Information has no value if it isn’t used
Open contracting data has a transformational potential. Contracting data that is open can serve as the foundation for contracting processes that benefit governments, private sector, citizens and ultimately, lead to development for all.
Yet, while there has been great progress in making more data more open, this has be done largely in the online realm and without enough of a focus on to how to ensure that the data is not only available but it is also widely used.
Ultimately, for open data to fulfill its transformational potential, it is essential to bridge the gap between the online and the offline realms and to focus on both the disclosure and the use of data.
It was the idea that information has no value if it is not being used, which guided the thinking of the World Bank’s Open Contracting and Open Finances teams as we sought to better understand the potential impact of open financial and contract data, particularly in offline environments.
While a significant portion of open data activities take place online, an estimated 65% of people around the world live without internet and lack consistent access to tools, resources, and repositories that live only in the digital realm. Yet, the potential impact of open data has the is significant in all contexts, not just for communities that are most connected.
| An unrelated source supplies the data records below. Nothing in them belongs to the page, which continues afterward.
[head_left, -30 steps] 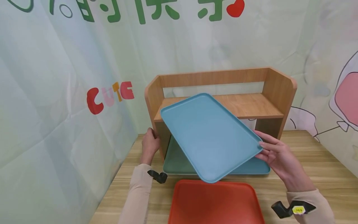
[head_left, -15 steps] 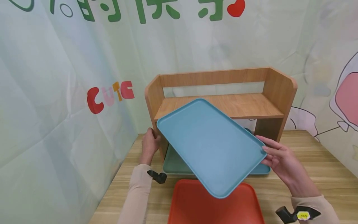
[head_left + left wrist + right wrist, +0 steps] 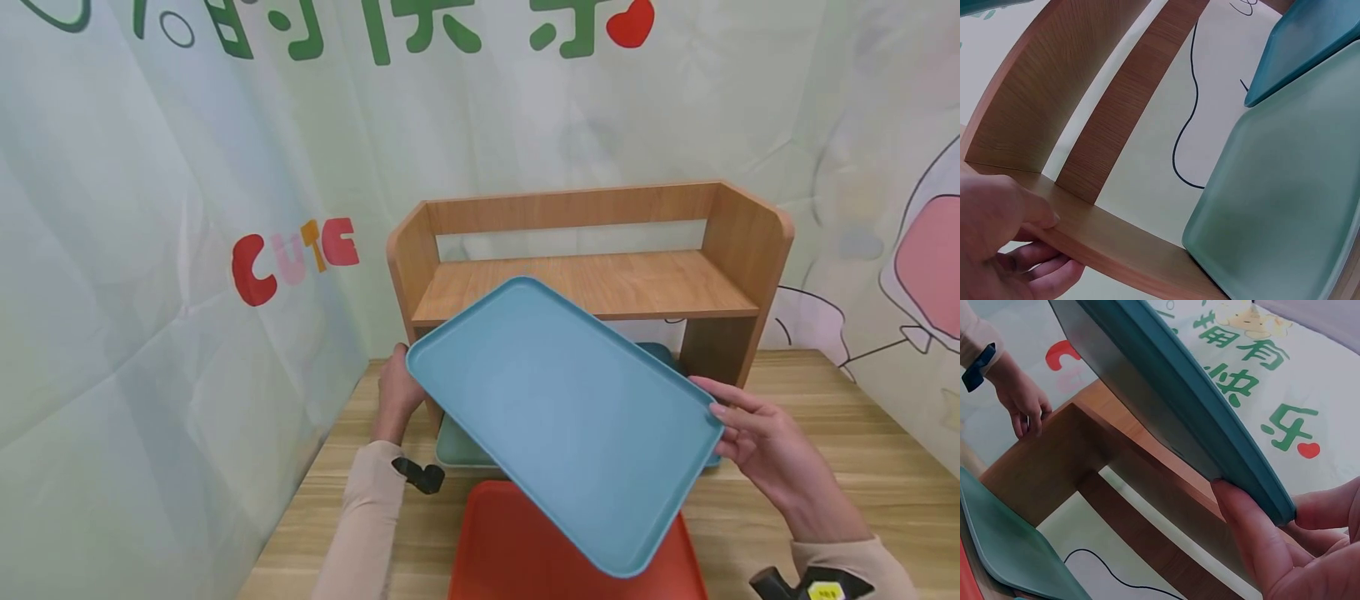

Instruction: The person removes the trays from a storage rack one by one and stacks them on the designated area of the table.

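My right hand [image 3: 776, 454] pinches one corner of a light blue tray [image 3: 562, 417], thumb on one face and fingers on the other. The tray hangs tilted in front of a wooden desk shelf [image 3: 600, 283], partly over a red tray [image 3: 517, 542]. In the left wrist view my left hand [image 3: 1004, 237] grips the front edge of the shelf's side panel [image 3: 1104, 244], thumb inside and fingers outside. Under the shelf board lie a green tray [image 3: 1279, 181] and a blue tray [image 3: 1316, 40], mostly hidden by the held tray in the head view.
The shelf stands on a wood-grain table [image 3: 810, 417], with the red tray flat in front of it. A printed curtain [image 3: 187, 333] hangs close behind and along the left side of the table.
The light blue tray has come down and toward me, its near corner now further over the red tray. My right hand has moved down and right with it; the left hand stays on the panel.
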Tool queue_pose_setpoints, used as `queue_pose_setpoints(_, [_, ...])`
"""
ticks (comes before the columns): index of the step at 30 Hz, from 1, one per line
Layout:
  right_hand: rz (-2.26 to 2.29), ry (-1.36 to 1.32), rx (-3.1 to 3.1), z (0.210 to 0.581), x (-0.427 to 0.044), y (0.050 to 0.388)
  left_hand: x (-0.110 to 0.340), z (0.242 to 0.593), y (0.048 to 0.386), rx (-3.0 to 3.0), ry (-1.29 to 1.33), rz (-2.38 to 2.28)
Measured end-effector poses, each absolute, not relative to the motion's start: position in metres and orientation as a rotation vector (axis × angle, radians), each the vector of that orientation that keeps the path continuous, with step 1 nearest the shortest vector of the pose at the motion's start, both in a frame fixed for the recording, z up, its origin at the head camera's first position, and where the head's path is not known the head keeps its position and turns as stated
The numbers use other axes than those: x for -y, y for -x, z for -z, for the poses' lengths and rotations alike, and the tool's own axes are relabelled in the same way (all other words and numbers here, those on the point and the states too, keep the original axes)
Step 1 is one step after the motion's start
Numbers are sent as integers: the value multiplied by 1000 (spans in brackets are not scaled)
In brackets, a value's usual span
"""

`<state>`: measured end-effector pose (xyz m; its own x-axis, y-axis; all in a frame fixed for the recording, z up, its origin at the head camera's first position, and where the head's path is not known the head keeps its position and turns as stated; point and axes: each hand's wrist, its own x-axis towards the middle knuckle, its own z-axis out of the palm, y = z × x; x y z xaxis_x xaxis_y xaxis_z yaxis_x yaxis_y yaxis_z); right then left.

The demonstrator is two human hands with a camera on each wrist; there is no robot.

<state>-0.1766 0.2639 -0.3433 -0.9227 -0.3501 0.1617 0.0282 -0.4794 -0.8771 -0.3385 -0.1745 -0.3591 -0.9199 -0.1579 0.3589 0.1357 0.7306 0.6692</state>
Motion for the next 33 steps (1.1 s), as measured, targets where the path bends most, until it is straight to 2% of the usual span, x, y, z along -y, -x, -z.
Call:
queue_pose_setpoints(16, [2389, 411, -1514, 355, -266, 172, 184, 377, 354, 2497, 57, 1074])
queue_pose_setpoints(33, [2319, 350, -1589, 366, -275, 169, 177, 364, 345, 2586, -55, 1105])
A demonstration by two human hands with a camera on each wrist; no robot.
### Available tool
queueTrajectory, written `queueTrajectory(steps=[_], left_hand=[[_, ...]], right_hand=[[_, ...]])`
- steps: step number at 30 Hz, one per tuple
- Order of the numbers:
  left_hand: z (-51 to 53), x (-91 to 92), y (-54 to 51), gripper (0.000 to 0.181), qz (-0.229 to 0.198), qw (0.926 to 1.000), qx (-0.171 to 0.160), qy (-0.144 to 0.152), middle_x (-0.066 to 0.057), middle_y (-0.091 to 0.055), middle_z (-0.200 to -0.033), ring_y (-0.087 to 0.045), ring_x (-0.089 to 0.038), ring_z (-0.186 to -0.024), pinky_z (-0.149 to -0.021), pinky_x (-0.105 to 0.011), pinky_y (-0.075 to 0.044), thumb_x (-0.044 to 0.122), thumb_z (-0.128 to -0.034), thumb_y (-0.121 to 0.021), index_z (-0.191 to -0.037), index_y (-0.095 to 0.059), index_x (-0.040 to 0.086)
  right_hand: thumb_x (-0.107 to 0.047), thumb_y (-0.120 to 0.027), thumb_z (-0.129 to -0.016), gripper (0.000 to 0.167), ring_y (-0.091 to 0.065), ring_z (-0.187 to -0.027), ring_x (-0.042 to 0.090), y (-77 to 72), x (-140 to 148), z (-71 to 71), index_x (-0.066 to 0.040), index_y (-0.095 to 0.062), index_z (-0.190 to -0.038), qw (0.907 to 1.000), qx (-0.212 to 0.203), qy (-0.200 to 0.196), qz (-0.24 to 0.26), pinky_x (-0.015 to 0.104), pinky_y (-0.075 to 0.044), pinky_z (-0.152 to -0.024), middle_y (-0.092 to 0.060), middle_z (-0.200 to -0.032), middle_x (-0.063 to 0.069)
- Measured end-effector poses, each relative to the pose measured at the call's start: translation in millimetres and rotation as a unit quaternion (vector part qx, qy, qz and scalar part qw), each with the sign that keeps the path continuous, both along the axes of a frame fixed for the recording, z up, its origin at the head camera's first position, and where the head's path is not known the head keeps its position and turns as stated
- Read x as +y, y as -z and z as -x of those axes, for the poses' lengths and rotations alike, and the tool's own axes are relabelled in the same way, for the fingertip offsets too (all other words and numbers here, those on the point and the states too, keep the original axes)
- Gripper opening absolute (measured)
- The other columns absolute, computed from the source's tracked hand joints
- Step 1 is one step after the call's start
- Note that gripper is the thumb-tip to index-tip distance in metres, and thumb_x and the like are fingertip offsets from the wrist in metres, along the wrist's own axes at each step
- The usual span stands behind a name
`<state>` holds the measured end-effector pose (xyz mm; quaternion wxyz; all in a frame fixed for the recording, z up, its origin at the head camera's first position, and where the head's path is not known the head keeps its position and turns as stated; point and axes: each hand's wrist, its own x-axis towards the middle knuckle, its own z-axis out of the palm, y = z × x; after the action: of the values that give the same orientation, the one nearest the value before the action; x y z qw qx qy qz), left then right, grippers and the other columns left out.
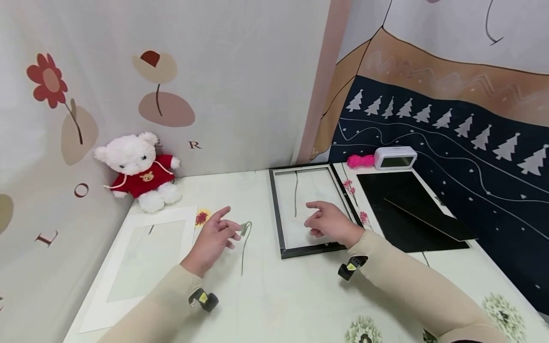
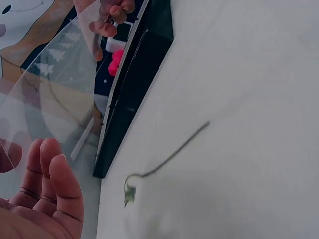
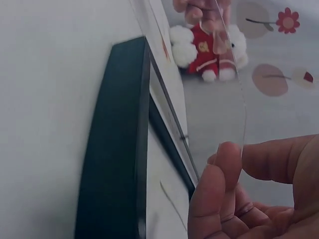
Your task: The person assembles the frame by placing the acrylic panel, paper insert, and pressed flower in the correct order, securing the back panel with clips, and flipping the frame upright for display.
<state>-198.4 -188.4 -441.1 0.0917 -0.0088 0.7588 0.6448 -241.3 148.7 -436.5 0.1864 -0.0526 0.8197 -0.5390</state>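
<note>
Far left of the black picture frame (image 1: 276,214): white mat board (image 1: 98,312) flat on the tabletop (image 1: 266,305), teddy bear (image 1: 146,166) in red sweater seated behind it. Yellow-and-red flower head (image 1: 201,218) at the mat's right edge.

Nearer the frame, still left of it: left hand (image 1: 214,238), raised, thumb and fingertips pinching one edge of a clear sheet (image 2: 60,89). The sheet hangs off the tabletop between both hands, from left of the frame to above its opening. Bent green stem (image 1: 244,247) lies just left of the frame; thin dark stem (image 1: 295,195) shows within its opening.

Right hand (image 1: 330,223) over the frame's right half, thumb and index pinching the opposite edge.

Right of the frame: pink sprigs (image 1: 349,186) beside its bar, black backing board (image 1: 392,200) beyond, white digital clock (image 1: 395,158) behind.

Risks, judged: narrow edge grips, so uneven or slack pinching could let the sheet slip and strike the frame. Lowered askew, a corner might catch a bar. A low right sleeve could drag the sprigs; bare fingertips could smudge the sheet.
</note>
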Motion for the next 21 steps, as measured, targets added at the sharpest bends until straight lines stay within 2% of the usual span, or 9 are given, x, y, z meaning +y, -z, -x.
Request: queueTrajectory(steps=[5, 10, 15, 21], left_hand=[[6.4, 18.3, 5.5, 0.069, 0.006, 0.9998, 0.002, 0.019, -0.018, -0.071, -0.112, -0.067, -0.019, -0.088, -0.074, -0.027, -0.056, 0.007, -0.1056, -0.057, -0.166, -0.024, 0.007], [13.1, 36.3, 9.8, 0.069, 0.030, 0.9988, -0.006, 0.039, -0.017, -0.072, -0.107, -0.066, -0.020, -0.087, -0.079, -0.030, -0.055, 0.009, -0.1060, -0.057, -0.167, -0.024, 0.009], [20.9, 51.5, 14.6, 0.069, 0.043, 0.9974, -0.017, 0.055, -0.011, -0.072, -0.099, -0.066, -0.020, -0.083, -0.077, -0.030, -0.053, 0.008, -0.1058, -0.057, -0.167, -0.025, 0.010], [31.4, 69.3, 16.7, 0.068, 0.048, 0.9960, -0.007, 0.075, -0.011, -0.072, -0.096, -0.065, -0.018, -0.081, -0.074, -0.031, -0.052, 0.006, -0.1061, -0.055, -0.166, -0.024, 0.006]], right_hand=[[-0.008, -0.063, -0.102, 0.062, -0.070, -0.077, 0.019, -4.2, 22.4, 3.0, -0.001, -0.041, -0.159, 0.9996, 0.010, 0.011, -0.025, 0.031, -0.061, -0.072, -0.076, -0.111, 0.021], [-0.010, -0.065, -0.102, 0.059, -0.069, -0.080, 0.022, -8.0, 41.3, 5.5, 0.000, -0.044, -0.157, 0.9975, 0.005, 0.031, -0.063, 0.028, -0.060, -0.072, -0.074, -0.113, 0.020], [-0.011, -0.066, -0.103, 0.058, -0.069, -0.082, 0.025, -10.2, 56.5, 6.2, 0.001, -0.046, -0.156, 0.9956, 0.004, 0.047, -0.081, 0.029, -0.060, -0.073, -0.073, -0.114, 0.019], [-0.011, -0.066, -0.102, 0.057, -0.065, -0.079, 0.020, -9.8, 72.5, 7.0, 0.004, -0.048, -0.154, 0.9942, 0.021, 0.059, -0.087, 0.029, -0.058, -0.073, -0.073, -0.115, 0.021]])
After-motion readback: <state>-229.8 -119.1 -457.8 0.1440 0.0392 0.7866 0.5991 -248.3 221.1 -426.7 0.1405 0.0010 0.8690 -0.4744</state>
Clearly, there is a gap between the predominantly online open data world and the offline realities of much of the world. To help bridge that gap, we designed a pilot program to bring data offline, and into offline communities in Indonesia and Kenya.
In places like the rural village of Desa Ban in Bali, Indonesia, and in Wote Makueni County in Kenya, development projects have been largely responsible for shaping the communities and everyday lives of citizens. Because of this, citizens are interested in the development projects in their areas, but have very limited access to ‘open’ data about those projects. We thought that While the information is out there, in many cases, citizens do not even know that this type of information is available or where to go to find it.
Existing message board in Desa Ban
In both Desa Ban and Wote, we were able to tap existing communities and structures to run sessions where we established what information citizens currently had access to, what kind of information they might be interested in receiving, and how they’d best like to receive that information.
Sessions in Desa Ban and Wote
While the supply side of open data is important, the demand side is equally as important. As such, the two should be constantly informing each other. What became obvious during the sessions was that the current ways open data information is shared in offline communities is not effective.
During the sessions in Indonesia and Kenya, community members worked with local artists to turn data spreadsheets into interesting, graphic posters that they could use to explain what the numbers on the paper could mean to the lives of those in their community. Additionally, in Kenya, participants recorded short radio segments in which they explained what the data meant, in ways that everyone would be able to understand.
Citizens work with artists to create posters, and record radio spots
Once they had made posters, participants volunteered to take their posters to the local market and share them with the community. In both Indonesia and Kenya, many people in the market admitted they had never heard any of the information before and were very happy to learn about it.
Participants in Indonesia share posters with local community members at the market
These innovative processes allowed the citizens to transform from passive consumers of information to agents of engagement of that information; information which has a real impact on the everyday lives of people.Through engagement with the information, they became empowered to be involved in development of their communities.
Participants in Kenya share posters with local community members at the market
Citizens who can engage others in their communities create a powerful network of people who are passionate about their own development. By continuing to share information and engage others, even more citizens can become empowered, creating a powerful network of people who are passionate about their own development and who want to take ownership of it so that they can receive the greatest benefit possible.
In Kenya, a few participants even noted that they would continue to find data and share it with their communities. The more citizens are aware of and engaged with development projects in their areas, the more successful those projects and the overall development of their countries can be.
At the heart of Open Contracting, is the idea that increased disclosure of information and increased participation of citizens with that information can lead to better services and better development for all. By helping to bridge the open data gap between the online and the offline, citizens can become empowered to contribute to and benefit more from more effective development.